* [Problem details]: Would you please transcribe, exactly as written, the lines of the entries below starting at the one that holds "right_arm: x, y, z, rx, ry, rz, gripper" and ending at the one that holds "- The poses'", both included?

(Stored dataset items)
<<<<

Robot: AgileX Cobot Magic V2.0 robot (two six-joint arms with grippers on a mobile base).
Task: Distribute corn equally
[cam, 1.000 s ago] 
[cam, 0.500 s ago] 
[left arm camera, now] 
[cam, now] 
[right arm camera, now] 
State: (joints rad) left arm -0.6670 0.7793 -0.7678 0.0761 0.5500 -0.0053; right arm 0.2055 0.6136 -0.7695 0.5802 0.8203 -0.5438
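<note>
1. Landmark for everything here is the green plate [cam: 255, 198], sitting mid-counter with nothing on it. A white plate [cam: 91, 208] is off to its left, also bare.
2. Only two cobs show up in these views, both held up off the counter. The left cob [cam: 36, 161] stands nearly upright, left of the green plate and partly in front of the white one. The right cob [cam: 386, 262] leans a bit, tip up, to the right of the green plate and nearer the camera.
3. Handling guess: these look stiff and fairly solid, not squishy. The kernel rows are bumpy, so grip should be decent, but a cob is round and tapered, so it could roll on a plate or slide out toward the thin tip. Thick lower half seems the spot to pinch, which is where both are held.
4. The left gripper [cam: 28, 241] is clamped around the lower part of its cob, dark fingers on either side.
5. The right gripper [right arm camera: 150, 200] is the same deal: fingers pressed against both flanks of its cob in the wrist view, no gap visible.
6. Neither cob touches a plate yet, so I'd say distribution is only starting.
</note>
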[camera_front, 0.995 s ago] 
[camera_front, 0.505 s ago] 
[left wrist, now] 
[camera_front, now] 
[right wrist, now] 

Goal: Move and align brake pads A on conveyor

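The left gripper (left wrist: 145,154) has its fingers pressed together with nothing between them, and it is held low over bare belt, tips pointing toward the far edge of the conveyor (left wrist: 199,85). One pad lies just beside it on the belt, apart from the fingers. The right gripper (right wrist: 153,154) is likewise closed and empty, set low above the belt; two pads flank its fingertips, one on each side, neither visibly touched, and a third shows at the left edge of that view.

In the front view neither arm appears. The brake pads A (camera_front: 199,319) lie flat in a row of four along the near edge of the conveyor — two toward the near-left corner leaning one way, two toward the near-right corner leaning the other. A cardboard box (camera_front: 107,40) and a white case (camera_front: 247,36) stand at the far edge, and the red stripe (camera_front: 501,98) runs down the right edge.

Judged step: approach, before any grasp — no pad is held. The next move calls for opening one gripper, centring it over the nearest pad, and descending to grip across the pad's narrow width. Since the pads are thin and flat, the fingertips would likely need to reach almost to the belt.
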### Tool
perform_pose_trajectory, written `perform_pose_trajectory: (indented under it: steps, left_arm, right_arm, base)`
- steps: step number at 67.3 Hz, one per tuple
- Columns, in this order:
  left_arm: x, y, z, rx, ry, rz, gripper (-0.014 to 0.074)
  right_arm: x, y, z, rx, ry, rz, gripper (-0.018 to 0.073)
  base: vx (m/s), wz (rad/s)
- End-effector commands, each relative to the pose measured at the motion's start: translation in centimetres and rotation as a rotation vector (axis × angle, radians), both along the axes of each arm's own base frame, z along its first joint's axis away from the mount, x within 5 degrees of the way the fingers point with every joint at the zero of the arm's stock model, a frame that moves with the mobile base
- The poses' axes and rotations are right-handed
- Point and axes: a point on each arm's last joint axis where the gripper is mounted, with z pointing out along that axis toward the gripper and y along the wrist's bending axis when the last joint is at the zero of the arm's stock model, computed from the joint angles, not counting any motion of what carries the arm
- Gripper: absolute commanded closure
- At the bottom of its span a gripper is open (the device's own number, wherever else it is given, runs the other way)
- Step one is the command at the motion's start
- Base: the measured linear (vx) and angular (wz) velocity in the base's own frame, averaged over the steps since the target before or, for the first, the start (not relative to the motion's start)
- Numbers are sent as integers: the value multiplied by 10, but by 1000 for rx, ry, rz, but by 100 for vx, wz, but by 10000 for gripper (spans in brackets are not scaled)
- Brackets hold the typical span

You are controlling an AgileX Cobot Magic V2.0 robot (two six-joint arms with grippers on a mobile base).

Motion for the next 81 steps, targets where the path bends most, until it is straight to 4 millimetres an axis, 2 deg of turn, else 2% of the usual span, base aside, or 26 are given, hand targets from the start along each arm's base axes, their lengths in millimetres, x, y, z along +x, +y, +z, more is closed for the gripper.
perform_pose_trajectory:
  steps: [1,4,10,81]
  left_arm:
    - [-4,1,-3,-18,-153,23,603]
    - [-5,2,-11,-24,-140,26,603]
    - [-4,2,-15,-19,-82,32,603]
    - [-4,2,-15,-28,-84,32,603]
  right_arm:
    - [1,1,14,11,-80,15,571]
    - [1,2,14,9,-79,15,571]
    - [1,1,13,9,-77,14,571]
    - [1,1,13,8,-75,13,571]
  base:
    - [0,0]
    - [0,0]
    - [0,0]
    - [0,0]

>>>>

* [Reply to the exercise]:
  right_arm: x, y, z, rx, ry, rz, gripper (-0.018 to 0.073)
  base: vx (m/s), wz (rad/s)
- End-effector commands, each relative to the pose measured at the motion's start: translation in centimetres and rotation as a rotation vector (axis × angle, radians), both along the axes of each arm's own base frame, z along its first joint's axis away from the mount, x within 5 degrees of the way the fingers point with every joint at the zero of the arm's stock model, a frame that moves with the mobile base
- The poses' axes and rotations are right-handed

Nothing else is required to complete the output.